THE PROBLEM ▸
Every line in the records below that holds the word "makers" is to be copied.

STUDY MATERIAL ▸

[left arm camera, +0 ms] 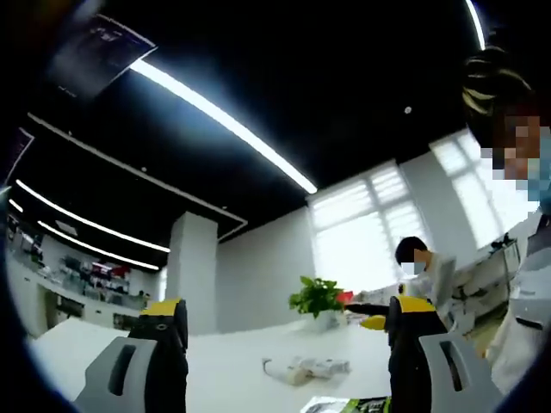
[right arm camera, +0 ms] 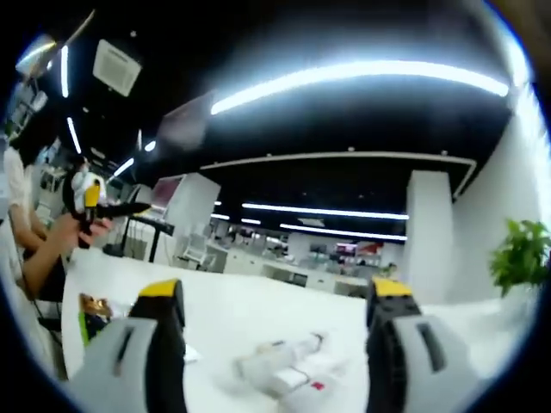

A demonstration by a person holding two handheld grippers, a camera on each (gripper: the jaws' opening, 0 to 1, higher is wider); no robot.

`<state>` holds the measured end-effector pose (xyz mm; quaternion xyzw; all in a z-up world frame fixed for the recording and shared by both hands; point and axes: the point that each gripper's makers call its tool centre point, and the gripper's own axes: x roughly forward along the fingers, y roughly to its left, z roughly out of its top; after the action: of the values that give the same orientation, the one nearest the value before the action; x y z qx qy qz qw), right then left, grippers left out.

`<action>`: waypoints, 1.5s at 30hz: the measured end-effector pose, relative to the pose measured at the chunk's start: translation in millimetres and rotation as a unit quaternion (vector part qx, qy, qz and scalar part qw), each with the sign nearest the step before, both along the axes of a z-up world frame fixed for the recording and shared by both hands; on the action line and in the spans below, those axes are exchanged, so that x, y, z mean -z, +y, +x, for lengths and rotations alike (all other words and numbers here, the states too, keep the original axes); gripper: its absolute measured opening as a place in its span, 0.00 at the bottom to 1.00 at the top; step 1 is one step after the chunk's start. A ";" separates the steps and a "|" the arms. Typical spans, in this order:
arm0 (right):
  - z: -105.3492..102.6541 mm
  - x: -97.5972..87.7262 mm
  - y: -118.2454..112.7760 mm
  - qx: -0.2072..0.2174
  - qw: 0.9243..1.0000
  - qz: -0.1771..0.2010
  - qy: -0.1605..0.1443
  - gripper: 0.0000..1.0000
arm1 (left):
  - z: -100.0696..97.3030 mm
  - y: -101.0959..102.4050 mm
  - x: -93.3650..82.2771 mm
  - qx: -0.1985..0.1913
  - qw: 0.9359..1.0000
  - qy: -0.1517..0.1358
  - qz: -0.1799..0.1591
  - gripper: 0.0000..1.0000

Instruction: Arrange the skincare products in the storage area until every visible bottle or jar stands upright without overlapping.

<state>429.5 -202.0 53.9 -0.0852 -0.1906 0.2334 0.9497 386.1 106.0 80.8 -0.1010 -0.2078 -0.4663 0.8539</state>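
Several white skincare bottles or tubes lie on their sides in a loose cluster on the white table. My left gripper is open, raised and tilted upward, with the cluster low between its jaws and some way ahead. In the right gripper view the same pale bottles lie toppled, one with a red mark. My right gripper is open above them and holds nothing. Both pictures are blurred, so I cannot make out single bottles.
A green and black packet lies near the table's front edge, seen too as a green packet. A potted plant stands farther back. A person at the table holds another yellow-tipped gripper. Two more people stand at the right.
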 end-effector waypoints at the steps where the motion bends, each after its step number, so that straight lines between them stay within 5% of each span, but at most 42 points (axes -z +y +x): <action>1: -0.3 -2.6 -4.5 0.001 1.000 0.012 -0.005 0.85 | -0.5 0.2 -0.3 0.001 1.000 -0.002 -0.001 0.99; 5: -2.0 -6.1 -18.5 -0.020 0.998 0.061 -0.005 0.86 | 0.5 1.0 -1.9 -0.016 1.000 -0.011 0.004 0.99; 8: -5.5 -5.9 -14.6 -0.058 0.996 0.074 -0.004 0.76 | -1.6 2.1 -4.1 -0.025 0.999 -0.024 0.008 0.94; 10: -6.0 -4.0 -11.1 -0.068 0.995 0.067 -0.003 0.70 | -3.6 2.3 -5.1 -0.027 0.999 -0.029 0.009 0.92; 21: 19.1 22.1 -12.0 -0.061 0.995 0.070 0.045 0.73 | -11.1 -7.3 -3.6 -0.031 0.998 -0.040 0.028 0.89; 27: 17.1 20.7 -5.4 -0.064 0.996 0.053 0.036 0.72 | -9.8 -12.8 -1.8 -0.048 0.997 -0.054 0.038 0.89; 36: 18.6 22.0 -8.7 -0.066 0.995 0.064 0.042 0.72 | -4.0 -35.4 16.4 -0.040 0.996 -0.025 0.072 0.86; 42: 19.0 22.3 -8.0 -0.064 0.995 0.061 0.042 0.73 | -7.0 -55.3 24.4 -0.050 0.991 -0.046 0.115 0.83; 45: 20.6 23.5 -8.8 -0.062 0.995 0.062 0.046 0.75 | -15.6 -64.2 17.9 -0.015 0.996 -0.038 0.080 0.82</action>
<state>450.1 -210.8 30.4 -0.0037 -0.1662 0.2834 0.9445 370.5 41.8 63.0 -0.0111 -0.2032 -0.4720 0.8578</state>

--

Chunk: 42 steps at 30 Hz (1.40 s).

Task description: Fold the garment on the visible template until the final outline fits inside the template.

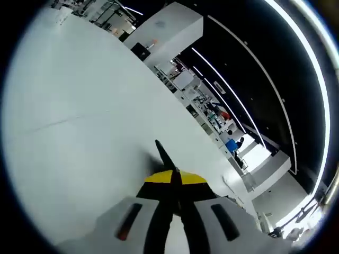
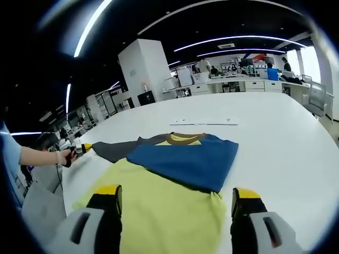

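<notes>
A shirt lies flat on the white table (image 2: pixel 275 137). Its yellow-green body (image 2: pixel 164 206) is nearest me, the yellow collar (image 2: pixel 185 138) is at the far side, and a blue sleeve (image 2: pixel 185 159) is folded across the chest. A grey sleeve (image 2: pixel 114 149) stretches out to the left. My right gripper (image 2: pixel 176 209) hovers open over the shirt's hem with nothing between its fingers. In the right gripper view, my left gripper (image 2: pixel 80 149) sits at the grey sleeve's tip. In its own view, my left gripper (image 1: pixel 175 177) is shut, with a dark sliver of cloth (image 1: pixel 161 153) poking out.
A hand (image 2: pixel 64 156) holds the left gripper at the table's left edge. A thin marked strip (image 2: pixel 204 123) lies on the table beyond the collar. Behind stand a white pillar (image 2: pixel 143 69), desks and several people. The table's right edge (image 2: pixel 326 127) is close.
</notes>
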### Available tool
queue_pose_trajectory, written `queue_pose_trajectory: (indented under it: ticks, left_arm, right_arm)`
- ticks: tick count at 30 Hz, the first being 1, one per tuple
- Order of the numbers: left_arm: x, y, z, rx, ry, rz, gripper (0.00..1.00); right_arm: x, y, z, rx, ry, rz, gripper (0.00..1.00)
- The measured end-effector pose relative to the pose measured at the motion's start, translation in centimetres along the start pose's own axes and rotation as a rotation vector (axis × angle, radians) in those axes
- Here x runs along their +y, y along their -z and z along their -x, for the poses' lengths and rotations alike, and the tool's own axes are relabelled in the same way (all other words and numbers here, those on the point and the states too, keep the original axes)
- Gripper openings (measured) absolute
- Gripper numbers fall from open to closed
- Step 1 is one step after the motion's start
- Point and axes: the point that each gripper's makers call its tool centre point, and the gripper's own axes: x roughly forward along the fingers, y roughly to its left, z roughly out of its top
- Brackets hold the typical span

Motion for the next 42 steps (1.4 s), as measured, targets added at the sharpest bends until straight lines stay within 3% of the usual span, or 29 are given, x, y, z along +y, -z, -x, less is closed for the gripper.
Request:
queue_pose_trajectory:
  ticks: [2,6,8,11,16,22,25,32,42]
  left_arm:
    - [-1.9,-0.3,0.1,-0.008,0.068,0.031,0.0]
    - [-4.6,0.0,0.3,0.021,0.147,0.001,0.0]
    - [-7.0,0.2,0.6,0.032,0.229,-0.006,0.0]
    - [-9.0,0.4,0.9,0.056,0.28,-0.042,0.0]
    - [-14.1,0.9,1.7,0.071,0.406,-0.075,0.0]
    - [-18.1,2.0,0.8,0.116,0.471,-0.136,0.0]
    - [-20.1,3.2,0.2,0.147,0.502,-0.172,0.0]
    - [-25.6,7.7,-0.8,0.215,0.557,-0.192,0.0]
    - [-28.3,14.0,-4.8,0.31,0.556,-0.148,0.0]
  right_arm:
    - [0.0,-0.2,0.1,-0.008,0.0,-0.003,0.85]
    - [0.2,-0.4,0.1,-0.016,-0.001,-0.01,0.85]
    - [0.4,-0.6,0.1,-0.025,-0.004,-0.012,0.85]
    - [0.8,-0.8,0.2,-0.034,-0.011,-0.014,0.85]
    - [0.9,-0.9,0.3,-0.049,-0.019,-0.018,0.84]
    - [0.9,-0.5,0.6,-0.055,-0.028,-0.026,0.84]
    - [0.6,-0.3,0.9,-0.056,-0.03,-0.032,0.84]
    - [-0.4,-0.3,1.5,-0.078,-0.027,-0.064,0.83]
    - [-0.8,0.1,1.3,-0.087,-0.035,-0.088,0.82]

ANSWER TO THIS TASK ▸
`<state>` holds the measured end-effector pose (xyz mm; quaternion xyzw; all in a z-up world frame fixed for the recording and shared by both hands; point and axes: the point that each gripper's makers call its tool centre point, and the gripper's own axes: x roughly forward along the fingers, y roughly to its left, z roughly out of its top; after the action: of the values that give the same orientation, the one nearest the value before the action; x y z qx qy qz qw), right then left, grippers left out.
- Point and axes: the point that each gripper's makers call its tool centre point, and the gripper's own axes: x roughly forward along the fingers, y roughly to its left, z roughly out of its top

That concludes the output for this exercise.